Carroll, who acknowledged he had consumed alcohol before the game but said he was not intoxicated, said another usher told him there is a standing policy of confiscating the ticket books of students who have marshmallows. Carroll said he had never previously heard of this policy.
Gagnon dismissed the idea that students are unaware of the rules.
“Show me a student who think it’s OK to carry marshmallows into the Stadium and I will ask them why they strapped the bag of marshmallows onto their thighs,” Gagnon said.
Gagnon said, however, that he believed the students might not have realized they would be ejected if found with a large quantity of marshmallows.

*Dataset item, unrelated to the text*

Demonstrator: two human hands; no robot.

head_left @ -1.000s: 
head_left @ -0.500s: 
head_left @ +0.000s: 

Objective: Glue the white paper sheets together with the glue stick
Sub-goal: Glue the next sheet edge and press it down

During halftime Saturday, a group of three Notre Dame Security Police officers stood at the entrance of Section 29, looking for seniors throwing marshmallows. When they ejected several students from Section 30, the student crowd booed and threw marshmallows at the officers.
Gagnon said that stadium personnel are only targeting the “ring leaders” – students who have a large quantity of marshmallows – and that no student has been ejected just for throwing one marshmallow. He said that confiscated ticket books would be returned to students after they met with officials in ResLife, but Gagnon said those officials have not told him “squat about punishment for ejected students.”
Gagnon said that throwing objects during half time is also offensive to the band.
“It is a major insult to the band. They turn to salute the sidelines and the seniors, the leaders of the student body, aren’t listening to the band. They are insulting the band,” Gagnon said.
Gagnon said he might support a different prank if it did not have the potential to injure others. He said a marshmallow fight would be more appropriate outside of the Stadium.
“If students want to have a marshmallow fight on the quad, I’ll sign a petition to endorse it, but what a lot of people see as a tradition now, it causes harm,” Gagnon said.